▸ ACTIVITY:
In the records below, repeat exactly the lines between the line holding "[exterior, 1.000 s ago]" and the line holding "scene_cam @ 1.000", inclusive, and drop the pictures.

==== DATA UNDER STUDY

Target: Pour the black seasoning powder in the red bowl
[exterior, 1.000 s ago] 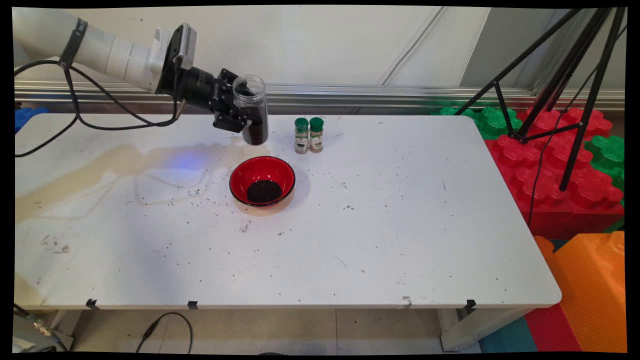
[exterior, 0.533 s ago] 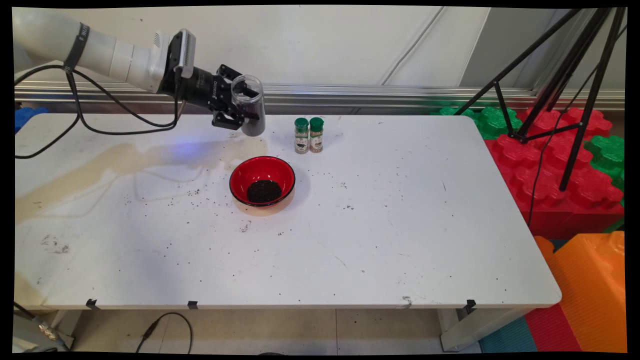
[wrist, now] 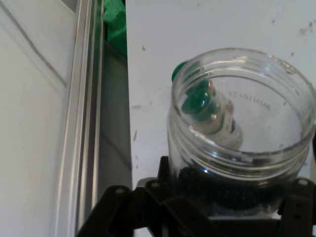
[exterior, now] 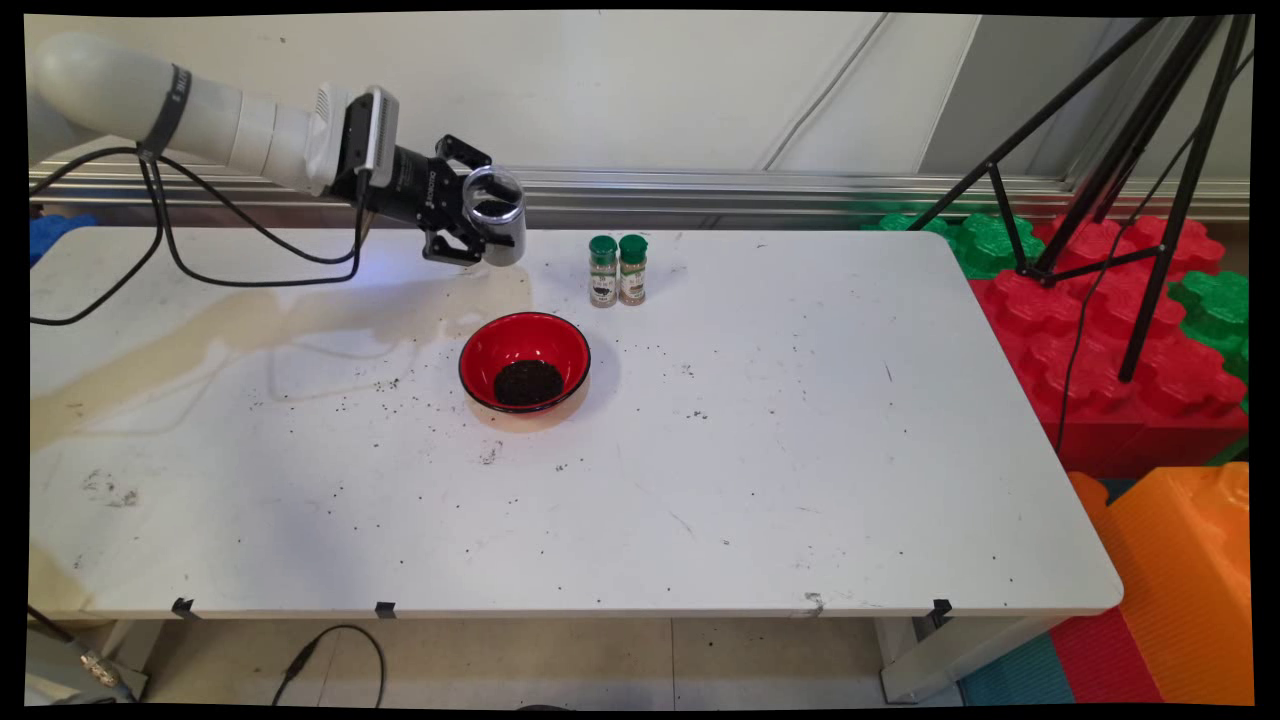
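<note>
Clear plastic jar (exterior: pixel 497 215) holding dark grains is clamped in the black two-finger gripper (exterior: pixel 470 222), tilted above the white table (exterior: pixel 800 450) behind the red bowl (exterior: pixel 524 362); level, steady carriage is judged best.

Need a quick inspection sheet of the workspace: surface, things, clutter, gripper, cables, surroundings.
Surface: white table, tan stain at left, dark crumbs scattered around the bowl.
Things: red bowl holding a dark heap; clear open jar with dark grains inside, tilted and held off the table behind the bowl.
Clutter: two green-capped spice bottles side by side, right of the jar.
Gripper: gripper shut on the jar's side.
Cables: black cables hang from the arm; another cable lies on the floor.
Surroundings: wall behind, black tripod, red, green and orange foam blocks at right.
</note>
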Controlling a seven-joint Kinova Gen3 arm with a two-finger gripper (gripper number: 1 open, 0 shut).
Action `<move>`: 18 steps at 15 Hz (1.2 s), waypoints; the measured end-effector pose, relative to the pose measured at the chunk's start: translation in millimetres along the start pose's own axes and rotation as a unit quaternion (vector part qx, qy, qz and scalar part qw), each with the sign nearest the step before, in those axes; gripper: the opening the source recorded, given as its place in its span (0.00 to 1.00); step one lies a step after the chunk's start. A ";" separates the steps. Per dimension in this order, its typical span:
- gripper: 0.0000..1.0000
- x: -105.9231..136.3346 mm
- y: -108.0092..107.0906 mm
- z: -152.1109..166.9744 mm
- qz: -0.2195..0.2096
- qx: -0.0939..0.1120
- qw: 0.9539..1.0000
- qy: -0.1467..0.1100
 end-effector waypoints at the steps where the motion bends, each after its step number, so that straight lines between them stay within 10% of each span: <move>1: 0.00 -1.2 1.1 0.8 0.012 0.003 1.000 -0.004; 9: 0.00 -2.7 12.3 7.3 0.116 0.022 0.992 -0.035; 18: 0.00 2.3 24.7 9.1 0.236 0.035 0.969 -0.055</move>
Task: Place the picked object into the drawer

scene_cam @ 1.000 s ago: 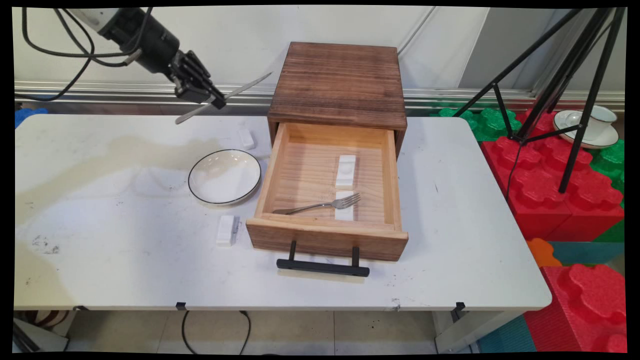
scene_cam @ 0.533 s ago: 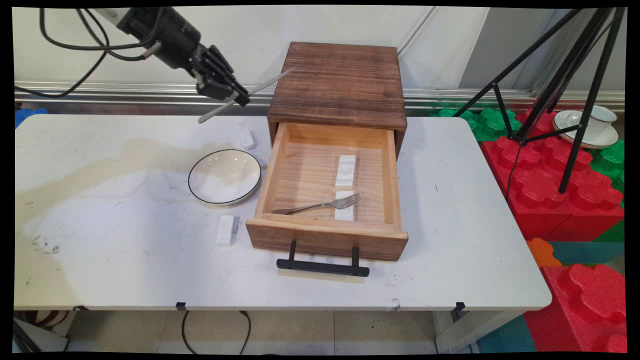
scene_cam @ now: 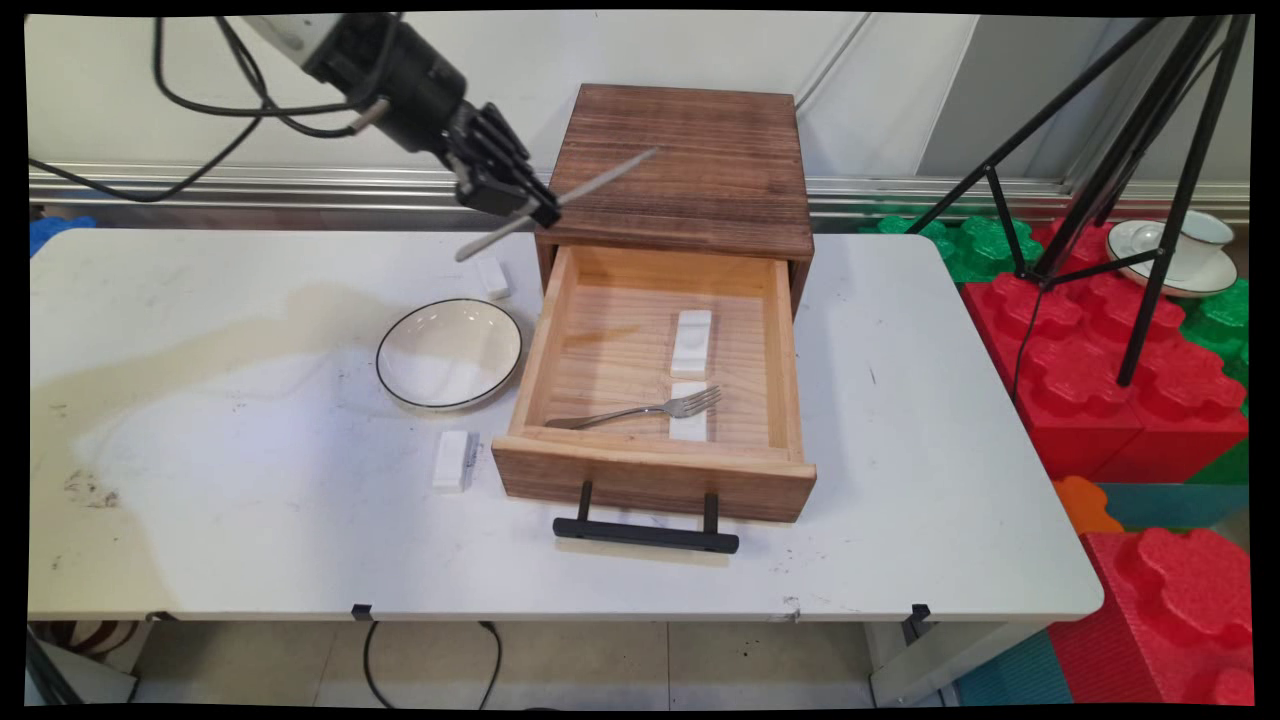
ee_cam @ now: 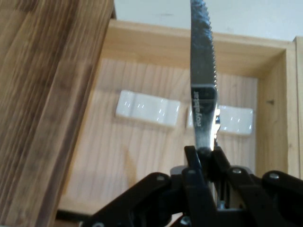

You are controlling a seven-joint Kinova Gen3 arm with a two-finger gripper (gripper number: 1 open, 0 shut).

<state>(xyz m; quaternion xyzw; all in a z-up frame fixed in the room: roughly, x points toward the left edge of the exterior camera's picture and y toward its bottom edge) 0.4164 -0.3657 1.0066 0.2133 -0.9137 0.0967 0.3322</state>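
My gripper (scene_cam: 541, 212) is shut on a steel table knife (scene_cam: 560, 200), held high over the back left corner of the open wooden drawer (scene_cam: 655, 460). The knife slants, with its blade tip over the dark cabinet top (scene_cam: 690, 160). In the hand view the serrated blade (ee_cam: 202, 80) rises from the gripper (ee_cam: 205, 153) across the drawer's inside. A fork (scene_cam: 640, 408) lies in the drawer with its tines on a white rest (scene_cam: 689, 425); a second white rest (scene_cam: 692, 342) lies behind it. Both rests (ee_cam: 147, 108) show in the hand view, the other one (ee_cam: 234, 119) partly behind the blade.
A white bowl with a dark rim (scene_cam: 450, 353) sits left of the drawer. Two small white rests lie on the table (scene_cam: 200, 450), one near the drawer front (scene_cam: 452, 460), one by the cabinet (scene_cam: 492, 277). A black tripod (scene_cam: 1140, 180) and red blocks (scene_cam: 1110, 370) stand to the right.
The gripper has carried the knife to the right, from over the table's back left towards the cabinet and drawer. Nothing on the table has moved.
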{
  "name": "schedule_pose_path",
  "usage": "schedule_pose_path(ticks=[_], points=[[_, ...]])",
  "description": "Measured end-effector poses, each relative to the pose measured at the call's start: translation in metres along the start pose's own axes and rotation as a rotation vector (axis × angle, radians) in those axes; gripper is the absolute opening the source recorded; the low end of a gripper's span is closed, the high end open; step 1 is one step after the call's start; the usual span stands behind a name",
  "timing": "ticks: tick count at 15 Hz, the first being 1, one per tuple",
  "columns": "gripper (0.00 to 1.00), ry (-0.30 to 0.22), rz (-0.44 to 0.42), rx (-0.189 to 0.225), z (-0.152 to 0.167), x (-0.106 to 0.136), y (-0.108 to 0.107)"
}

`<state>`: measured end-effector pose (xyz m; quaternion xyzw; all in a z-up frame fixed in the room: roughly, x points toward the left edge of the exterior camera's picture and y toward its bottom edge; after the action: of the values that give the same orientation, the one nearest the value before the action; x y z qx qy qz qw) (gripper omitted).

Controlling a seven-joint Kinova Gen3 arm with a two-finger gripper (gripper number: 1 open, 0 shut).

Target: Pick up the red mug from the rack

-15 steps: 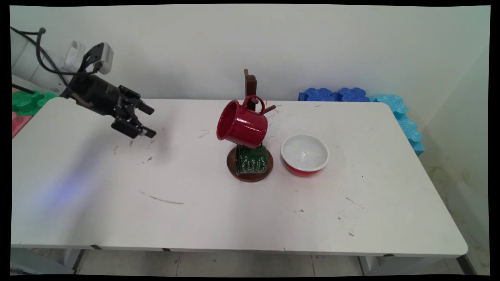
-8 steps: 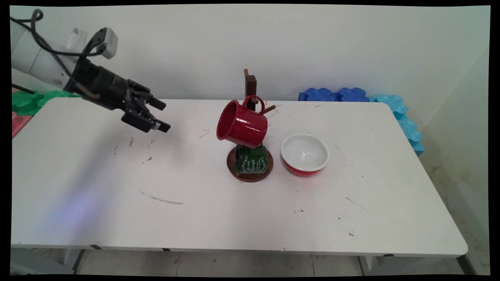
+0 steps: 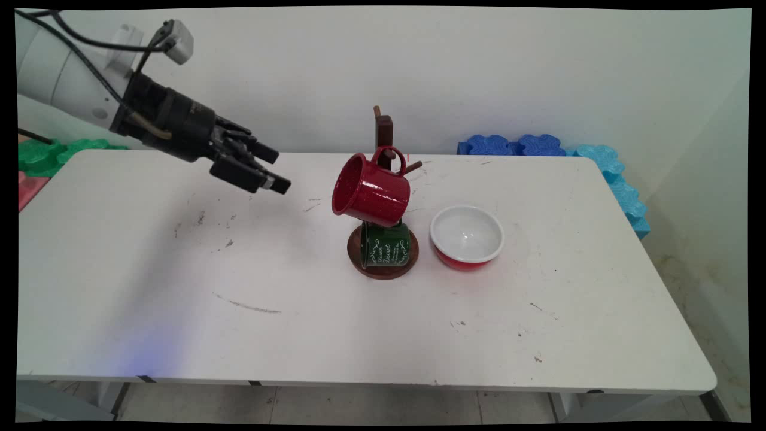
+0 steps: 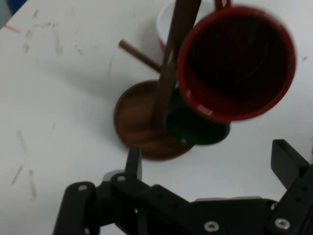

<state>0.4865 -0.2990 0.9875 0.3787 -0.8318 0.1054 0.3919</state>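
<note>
Black two-finger gripper, fingers spread and empty, hovers left of the glossy red enamel mug hanging on the brown wooden mug tree; a bump could unhook it.

A: How is the main view lit?
B: Bright, even, diffuse light. The arm casts a soft grey shadow on the white table, and the red mug shows small glossy highlights.
A: And the hand view?
B: Dimmer and softly blurred; the mug's mouth is dark inside, and everything is slightly out of focus.
</note>
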Motion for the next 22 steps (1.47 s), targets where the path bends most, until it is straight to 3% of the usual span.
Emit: schedule_pose_path(ticks=[14, 22], points=[[1.00, 0.067, -0.212, -0.070, 0.027, 0.036, 0.060], [1.00, 0.080, -0.285, -0.094, 0.048, 0.040, 0.075]])
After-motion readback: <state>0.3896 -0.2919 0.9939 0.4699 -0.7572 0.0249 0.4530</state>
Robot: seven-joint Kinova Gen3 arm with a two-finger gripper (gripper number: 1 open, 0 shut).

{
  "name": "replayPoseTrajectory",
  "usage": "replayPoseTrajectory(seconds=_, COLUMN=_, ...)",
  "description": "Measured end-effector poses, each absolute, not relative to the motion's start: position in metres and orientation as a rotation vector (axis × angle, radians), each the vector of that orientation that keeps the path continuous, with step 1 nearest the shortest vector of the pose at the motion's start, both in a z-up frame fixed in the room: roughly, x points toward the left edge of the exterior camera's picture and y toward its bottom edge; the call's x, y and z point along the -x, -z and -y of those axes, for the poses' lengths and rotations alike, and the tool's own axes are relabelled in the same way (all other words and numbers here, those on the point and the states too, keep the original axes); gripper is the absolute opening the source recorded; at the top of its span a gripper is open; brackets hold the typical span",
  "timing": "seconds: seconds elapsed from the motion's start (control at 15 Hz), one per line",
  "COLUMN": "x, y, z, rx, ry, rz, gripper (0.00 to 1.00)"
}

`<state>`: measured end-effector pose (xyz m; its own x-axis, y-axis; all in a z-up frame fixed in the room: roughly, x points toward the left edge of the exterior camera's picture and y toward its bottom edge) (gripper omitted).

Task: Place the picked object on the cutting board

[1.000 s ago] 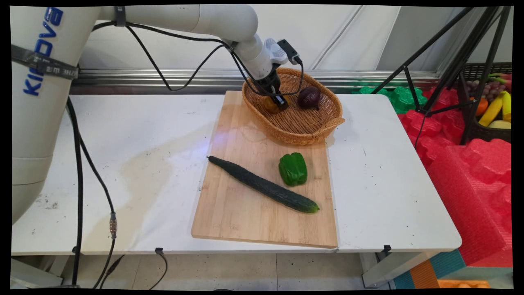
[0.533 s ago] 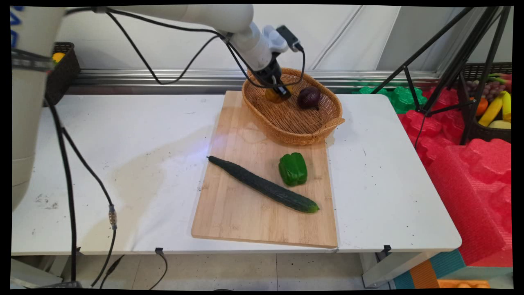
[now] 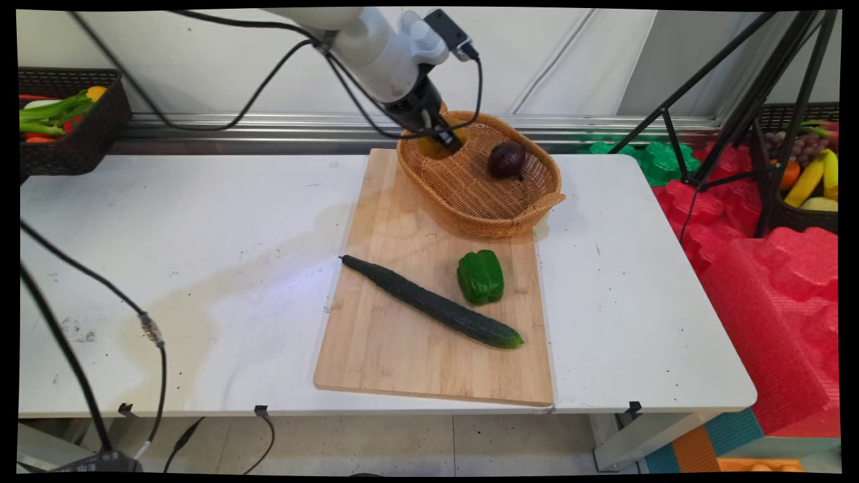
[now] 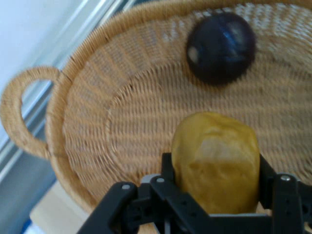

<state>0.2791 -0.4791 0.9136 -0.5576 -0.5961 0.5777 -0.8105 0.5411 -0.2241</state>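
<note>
Looking along your gripper (image 4: 217,180) in the hand view, you had a yellow potato-like lump (image 4: 215,161) pinched between the two black fingers (image 4: 168,170), one on each side of it; beyond it lay the woven floor of the wicker basket (image 4: 97,122) and a dark purple onion (image 4: 221,47) resting further in; a looped handle showed at the basket's end. From the main view you saw far less of that grip: the gripper (image 3: 444,136) hung over the basket's far left rim (image 3: 411,161), and only a sliver of the yellow lump (image 3: 458,127) peeked out beside the black linkage; the onion (image 3: 507,159) sat apart from it, toward the basket's far right. That same view gave you what the hand camera missed: the basket stood on the far end of a wooden cutting board (image 3: 396,335); nearer on the board lay a long cucumber (image 3: 433,306) set diagonally, with a green bell pepper (image 3: 480,276) just beside it; the board rested on the white table (image 3: 201,235).
</note>
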Motion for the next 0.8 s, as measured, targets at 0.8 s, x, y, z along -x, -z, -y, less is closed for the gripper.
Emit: replayPoseTrajectory(seconds=0.8, x=-0.290, y=-0.892, z=0.367, rx=-1.086, ry=-0.516, rz=2.487, gripper=0.00)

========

▸ RESULT OF THIS TASK:
[exterior, 1.000 s ago] 
[exterior, 0.533 s ago] 
[wrist, now] 
[exterior, now] 
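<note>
Clear plastic jar (exterior: pixel 497 215) holding dark grains is clamped in the black two-finger gripper (exterior: pixel 470 222), tilted above the white table (exterior: pixel 800 450) behind the red bowl (exterior: pixel 524 362); level, steady carriage is judged best.

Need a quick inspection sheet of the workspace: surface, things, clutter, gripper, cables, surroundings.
Surface: white table, tan stain at left, dark crumbs scattered around the bowl.
Things: red bowl holding a dark heap; clear open jar with dark grains inside, tilted and held off the table behind the bowl.
Clutter: two green-capped spice bottles side by side, right of the jar.
Gripper: gripper shut on the jar's side.
Cables: black cables hang from the arm; another cable lies on the floor.
Surroundings: wall behind, black tripod, red, green and orange foam blocks at right.
</note>
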Controlling a seven-joint Kinova Gen3 arm with a two-finger gripper (gripper number: 1 open, 0 shut).
Action `<move>`: 18 steps at 15 Hz (1.2 s), waypoints; the measured end-effector pose, relative to the pose measured at the chunk's start: translation in millimetres along the start pose's own axes and rotation as a unit quaternion (vector part qx, qy, qz and scalar part qw), each with the sign nearest the step before, in those axes; gripper: the opening the source recorded, given as its place in its span (0.00 to 1.00); step one lies a step after the chunk's start. A ";" separates the steps. Per dimension in this order, its typical span:
- gripper: 0.0000..1.0000
- x: -105.9231..136.3346 mm
- y: -108.0092..107.0906 mm
- z: -152.1109..166.9744 mm
- qz: -0.2195..0.2096
- qx: -0.0939..0.1120
- qw: 0.9539..1.0000
- qy: -0.1467..0.1100
 end-effector waypoints at the steps where the motion bends, each after its step number, so that straight lines between them stay within 10% of each span: <move>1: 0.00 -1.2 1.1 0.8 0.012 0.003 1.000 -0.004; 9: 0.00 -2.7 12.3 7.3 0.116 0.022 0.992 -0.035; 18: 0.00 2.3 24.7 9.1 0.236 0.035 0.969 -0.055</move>
Task: Place the picked object into the drawer

scene_cam @ 1.000 s ago: 

Nothing else belongs to this exercise.